SUBJECT :Sikkim’s faunal richness evidenced by Camera Tarps 

By: Bijoy Gurung

Gangtok, May 7, 2019: Jangal main mornacha, Kisney dekha?  Is a lovely India proverb which means that even a very good thing needs to be made public if it to be acclaimed by the people.

For this particular report, this proverb can be extrapolated that without visual evidence, Sikkim’s faunal exclusivity would be forever contested like the ‘Yeti’ discovery claims of the India Army.

The India Army last week posted in social media that it has found traces of the mythical Himalayan creature, Yeti, a claim which immediately attracted cynicism as only ‘ tracks in snow’ were shown.

As for Sikkim, the Himalayan State can confidently share with the world about the wildlife found in its landscape ranging from as grand as the Royal Bengal Tiger to as mystical as the Snow Leopard. This confidence comes from the digital photos and video of the wildlife being captured by the camera traps here since 2016-17.

A total of 262 camera traps were installed at strategic location in the seven Protected Area in the State by the Forest department. This was done with funding received from JICA- assisted Sikkim Biodiversity Conservation and Forest Management Project. In the second phase, 200 plus camera traps were placed in these Protected Areas.

Camera traps are motion sensitive cameras that can sense and record movements of animals in form of digital photos and videos.

History was created last December when  a camera trap at Pangolakha Wildlife Sanctuary recorded image of the Royal  Bengal Tiger roaming the sanctuary. This camera footage supported the previous oral narratives of tiger freely criss-crossing the wilds of Sikkim having migrated from neighboring North Bengal.

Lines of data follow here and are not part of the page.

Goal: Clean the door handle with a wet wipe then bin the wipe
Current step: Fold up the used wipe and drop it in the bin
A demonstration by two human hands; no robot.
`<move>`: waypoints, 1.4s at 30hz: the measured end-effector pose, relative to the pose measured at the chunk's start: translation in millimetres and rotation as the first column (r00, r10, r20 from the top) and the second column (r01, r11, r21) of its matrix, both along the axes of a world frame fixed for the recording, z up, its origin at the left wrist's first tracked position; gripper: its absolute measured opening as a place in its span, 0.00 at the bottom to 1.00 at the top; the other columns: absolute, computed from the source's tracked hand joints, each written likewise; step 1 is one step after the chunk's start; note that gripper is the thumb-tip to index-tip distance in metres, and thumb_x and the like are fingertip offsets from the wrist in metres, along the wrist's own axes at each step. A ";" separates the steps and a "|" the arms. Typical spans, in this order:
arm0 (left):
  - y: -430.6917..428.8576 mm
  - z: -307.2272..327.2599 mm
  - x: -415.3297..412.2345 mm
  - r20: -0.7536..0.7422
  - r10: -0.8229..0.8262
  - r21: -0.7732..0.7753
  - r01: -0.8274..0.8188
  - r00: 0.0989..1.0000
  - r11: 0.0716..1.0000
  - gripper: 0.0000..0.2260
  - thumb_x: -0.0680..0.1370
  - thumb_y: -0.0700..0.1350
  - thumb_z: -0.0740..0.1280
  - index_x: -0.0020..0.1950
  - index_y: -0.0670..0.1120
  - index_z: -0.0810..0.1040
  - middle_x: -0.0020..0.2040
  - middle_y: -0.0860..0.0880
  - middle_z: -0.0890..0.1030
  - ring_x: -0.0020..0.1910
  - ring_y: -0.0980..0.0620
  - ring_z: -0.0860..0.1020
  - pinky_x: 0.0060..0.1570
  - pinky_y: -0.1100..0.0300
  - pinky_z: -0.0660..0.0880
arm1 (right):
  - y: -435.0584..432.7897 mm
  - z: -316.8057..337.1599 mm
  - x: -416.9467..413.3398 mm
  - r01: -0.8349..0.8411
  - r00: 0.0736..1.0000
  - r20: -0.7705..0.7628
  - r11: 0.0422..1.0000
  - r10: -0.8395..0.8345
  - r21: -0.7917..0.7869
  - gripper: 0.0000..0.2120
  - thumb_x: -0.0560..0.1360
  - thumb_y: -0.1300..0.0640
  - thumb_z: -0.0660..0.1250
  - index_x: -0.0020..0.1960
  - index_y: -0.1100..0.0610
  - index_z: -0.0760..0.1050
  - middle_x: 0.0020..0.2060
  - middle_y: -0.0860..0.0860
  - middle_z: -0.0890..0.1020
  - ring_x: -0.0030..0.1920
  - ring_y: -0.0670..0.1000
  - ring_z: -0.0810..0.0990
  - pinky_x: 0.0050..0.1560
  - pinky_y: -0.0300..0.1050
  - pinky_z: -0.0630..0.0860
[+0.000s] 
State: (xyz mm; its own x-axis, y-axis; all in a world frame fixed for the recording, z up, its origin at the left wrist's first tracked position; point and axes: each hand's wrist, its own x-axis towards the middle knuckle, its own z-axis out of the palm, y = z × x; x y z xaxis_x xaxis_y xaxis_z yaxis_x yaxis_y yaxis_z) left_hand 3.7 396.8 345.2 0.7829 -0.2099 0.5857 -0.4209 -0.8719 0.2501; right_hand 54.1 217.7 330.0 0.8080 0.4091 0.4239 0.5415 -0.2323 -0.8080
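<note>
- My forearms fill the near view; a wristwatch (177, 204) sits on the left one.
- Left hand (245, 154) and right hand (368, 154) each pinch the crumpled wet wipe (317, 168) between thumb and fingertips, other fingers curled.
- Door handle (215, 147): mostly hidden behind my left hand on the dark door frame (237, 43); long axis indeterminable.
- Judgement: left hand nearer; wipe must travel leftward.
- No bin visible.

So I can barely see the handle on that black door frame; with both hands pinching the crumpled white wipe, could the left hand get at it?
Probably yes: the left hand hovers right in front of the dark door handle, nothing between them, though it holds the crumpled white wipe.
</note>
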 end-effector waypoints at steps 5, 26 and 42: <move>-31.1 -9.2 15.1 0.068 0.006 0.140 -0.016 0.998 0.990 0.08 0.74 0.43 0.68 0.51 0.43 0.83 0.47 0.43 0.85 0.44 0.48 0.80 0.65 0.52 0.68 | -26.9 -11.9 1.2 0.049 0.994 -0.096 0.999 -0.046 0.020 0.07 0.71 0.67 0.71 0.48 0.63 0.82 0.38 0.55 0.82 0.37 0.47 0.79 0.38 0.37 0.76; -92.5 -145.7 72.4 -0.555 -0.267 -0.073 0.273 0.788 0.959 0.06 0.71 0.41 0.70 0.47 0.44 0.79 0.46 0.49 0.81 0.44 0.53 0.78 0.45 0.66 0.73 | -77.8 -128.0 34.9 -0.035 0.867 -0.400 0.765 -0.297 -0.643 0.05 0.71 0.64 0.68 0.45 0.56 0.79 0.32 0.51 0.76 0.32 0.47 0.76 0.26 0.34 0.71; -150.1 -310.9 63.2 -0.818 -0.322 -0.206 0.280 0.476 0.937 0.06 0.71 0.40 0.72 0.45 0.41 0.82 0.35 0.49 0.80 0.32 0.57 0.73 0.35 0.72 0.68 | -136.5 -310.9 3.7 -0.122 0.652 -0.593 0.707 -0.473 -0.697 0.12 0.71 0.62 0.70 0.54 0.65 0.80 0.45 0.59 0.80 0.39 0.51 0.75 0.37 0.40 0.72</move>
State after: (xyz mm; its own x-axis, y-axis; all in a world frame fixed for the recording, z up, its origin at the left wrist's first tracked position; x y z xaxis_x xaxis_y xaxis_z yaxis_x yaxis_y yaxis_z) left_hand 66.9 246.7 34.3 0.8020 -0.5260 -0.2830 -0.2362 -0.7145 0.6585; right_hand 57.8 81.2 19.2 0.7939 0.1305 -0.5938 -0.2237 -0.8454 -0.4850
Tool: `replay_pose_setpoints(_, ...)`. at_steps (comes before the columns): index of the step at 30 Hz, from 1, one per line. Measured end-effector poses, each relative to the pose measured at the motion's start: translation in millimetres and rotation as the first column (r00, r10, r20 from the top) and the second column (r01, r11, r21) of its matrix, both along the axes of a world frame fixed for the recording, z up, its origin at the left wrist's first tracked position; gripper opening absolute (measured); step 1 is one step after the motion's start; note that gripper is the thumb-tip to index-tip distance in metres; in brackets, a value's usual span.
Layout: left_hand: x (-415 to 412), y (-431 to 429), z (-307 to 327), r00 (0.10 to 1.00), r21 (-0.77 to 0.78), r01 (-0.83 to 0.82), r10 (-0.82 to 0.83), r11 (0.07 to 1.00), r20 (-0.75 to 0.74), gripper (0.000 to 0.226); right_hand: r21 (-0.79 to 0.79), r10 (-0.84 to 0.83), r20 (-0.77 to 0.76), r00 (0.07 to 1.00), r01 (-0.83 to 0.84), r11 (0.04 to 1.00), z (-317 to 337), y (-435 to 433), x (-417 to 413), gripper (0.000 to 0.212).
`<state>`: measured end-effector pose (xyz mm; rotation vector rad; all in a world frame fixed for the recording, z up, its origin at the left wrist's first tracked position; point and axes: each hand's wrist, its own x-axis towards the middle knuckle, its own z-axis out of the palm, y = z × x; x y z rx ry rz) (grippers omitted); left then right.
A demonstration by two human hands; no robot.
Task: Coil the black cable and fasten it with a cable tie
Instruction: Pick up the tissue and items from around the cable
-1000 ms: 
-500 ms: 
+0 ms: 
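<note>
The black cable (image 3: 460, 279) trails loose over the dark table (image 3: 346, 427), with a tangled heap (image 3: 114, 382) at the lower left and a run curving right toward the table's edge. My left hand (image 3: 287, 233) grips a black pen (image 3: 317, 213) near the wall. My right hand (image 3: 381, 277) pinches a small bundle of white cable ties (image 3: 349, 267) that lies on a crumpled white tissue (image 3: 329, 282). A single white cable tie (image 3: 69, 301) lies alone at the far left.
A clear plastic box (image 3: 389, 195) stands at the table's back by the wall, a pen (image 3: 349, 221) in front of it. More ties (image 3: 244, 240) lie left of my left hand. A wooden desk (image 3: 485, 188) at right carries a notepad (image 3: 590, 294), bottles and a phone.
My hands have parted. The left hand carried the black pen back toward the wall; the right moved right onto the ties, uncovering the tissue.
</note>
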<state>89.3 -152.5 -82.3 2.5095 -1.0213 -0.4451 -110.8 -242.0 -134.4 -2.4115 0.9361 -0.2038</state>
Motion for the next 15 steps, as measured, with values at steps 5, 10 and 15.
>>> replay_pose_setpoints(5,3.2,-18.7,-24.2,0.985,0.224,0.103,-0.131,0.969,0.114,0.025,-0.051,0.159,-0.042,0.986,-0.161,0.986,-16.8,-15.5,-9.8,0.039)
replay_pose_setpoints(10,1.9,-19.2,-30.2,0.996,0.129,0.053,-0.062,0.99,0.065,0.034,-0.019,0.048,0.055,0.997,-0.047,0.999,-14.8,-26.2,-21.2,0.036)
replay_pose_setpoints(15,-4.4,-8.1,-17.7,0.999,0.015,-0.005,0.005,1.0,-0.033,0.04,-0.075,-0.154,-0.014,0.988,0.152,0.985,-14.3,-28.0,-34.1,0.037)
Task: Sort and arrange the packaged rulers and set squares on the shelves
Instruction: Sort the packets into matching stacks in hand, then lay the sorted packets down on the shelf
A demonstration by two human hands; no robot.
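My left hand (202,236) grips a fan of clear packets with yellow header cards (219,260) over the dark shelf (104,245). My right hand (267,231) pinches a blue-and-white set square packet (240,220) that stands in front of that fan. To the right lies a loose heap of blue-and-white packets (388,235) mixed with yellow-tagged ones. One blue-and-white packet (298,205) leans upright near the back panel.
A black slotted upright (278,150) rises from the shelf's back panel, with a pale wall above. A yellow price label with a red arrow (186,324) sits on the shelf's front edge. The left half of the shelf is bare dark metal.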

“ Earlier before the camera traps and its footages,, we could only say that Sikkim has different types of exotic and endangered wildlife species.

We did not have photos or video records. As an example, we have heard of Royal Bengal Tiger moving around our State’s forests but it was doubtful without photographic evidence. But now, thanks to our camera traps, we have all the evidence and  records to show that our biodiversity support such endangered and elusive wildlife species. There is no doubt that the forests of Sikkim are indeed a rich repository for floral and faunal diversity,” said Dechen  Lachungpa, DFO (East Wildlife Division)

The same month saw the movement of a snow leopard at Pangolakha Wildlife Sanctuary subsequently captured by the camera traps.

Pangolakha Wildlife Sanctuary spread over 124 sq km in East Sikkim, shares borders with the forests of Bhutan, and Neora Valley National Park of North Bengal. It has proved to be a happy hunting ground for the camera traps which also captured the Indian Bison on two occasions this year.

First, it was a lone Indian Bison and in the second time, it was a whole herd of the Indian Bison. The Indian Bison is also a Schedule I species under the Wildlife Protection Act 1972.

Wildlife Division team visit the camera trap locations every two months. They replace the battery of the cameras and retrieve the data stored in the memory cards.

As informed by the DFO, fresh footages are yet to be collected from the higher altitudes due to snow and inclement weather conditions.

Data collected from the camera traps are shared with Wildlife Institute of India, Dehradun for analysis, she said.